Baptista-Bastos –
Diário de Notícias, opinião
A beligerância com
que Passos Coelho trata o Tribunal Constitucional é uma estratégia suja,
deprimente, absurda e inútil. E sugere várias interpretações. Ou o Governo
desconhece os limites constitucionais a certas deliberações, e será gravemente
ignorante; ou conhece-os e tenta contorná-los, com manha e léria, e será
abjectamente indecente; ou, então, procura o conflito institucional,
tripudiando sobre o documento que estatui e defende o Estado de direito, o que
será um comportamento ignóbil. A conclusão lógica a que chegamos, em qualquer
dos casos, é: o Governo não se dá bem com a Constituição e arrisca obliterá-la,
a fim de governar como entende e deseja. Em cinco vezes, os juízes vetaram, por
inconstitucionais, decisões do Executivo; conclusão que os nobilita e deixaram
em fúria os trapalhões que agenciavam ludibriá--los. Por último, o dr. Passos,
sem atender ao ridículo, diz que "falta bom senso" ao Tribunal.
O PSD nunca se
sentiu confortável com a Constituição, e Sá Carneiro jamais ocultou o seu
desagrado pela natureza do documento que falava em "via para o
socialismo", um horror. O preâmbulo ainda contém o princípio, mas não
possui valor jurídico ao nível de uma ruptura constitucional; vale, apenas,
como demonstração de valores históricos. O professor Jorge Miranda está cansado
de esclarecer o pormenor, que continua a causar engulhos a alguma gente
pressurosamente ignara ou arteiramente matreira.
A Constituição é um
contrato entre o povo e o País. Havíamos saído da tragédia do fascismo e
desejávamos a democratização rápida, que, na altura, só a aposta socialista
parecia permitir. Nada de grave: não se promove, por decreto, nenhum sistema
político, e a referência modesta não proporciona a criação de novos valores.

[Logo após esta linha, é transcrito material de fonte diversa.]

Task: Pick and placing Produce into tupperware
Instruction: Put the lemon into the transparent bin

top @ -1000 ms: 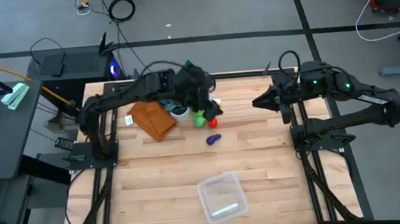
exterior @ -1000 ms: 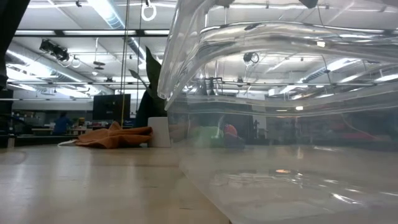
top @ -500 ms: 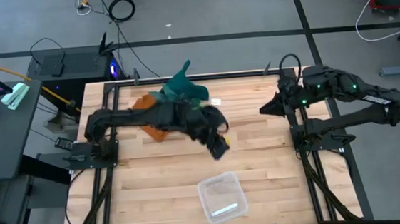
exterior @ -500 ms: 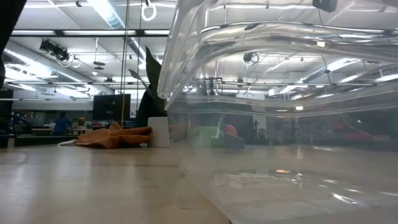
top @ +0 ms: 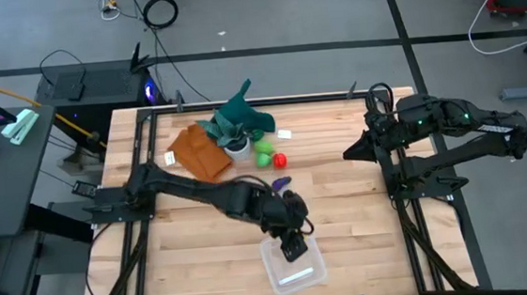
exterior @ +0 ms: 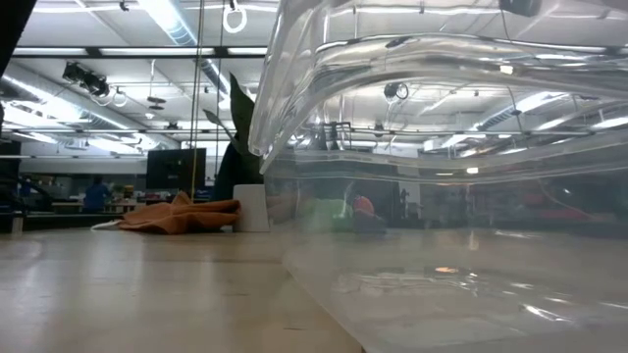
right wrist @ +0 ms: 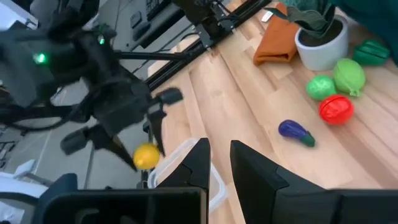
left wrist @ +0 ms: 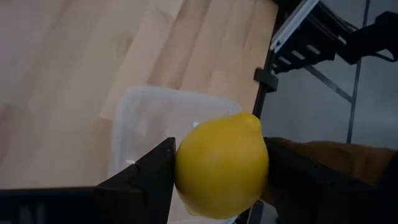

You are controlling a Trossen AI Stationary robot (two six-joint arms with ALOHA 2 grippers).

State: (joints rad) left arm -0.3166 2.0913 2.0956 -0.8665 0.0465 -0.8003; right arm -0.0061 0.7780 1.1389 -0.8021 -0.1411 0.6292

Causa brotoeja, pelos vistos.
A segunda revisão
constitucional, em 1989, apurada com os votos do PS, aboliu, como valor
jurídico, a palavra maldita: socialismo. Vale pela inversa o que a estatui:
nenhuma mordaça cala nem apagão que desvaneça o poder de uma ideia. "Não
há machado que corte a raiz ao pensamento", escreveu Carlos de Oliveira.
Sobretudo se essa ideia contiver, no seu mais nobre significado, os princípios
da igualdade, da fraternidade e da solidariedade.
Quando está no
poder, o PSD manifesta muita dificuldade em relacionar-se com as instituições
que representam a democracia. O próprio Sá Carneiro, extremamente autoritário,
possuía uma criatividade revoltada, o que explica a relativa concepção de
democracia e da sua prática por ele demonstrada. Os conflitos havidos com o
partido são reveladores dessa característica. E o PSD é um amontoado de
interesses, para o qual o poder é uma iguaria.
A sedimentação da
democracia em Portugal não tem sido fácil. Talvez porque haja poucos democratas
ou, então, os que há sejam democratas instantâneos, como o pudim flan.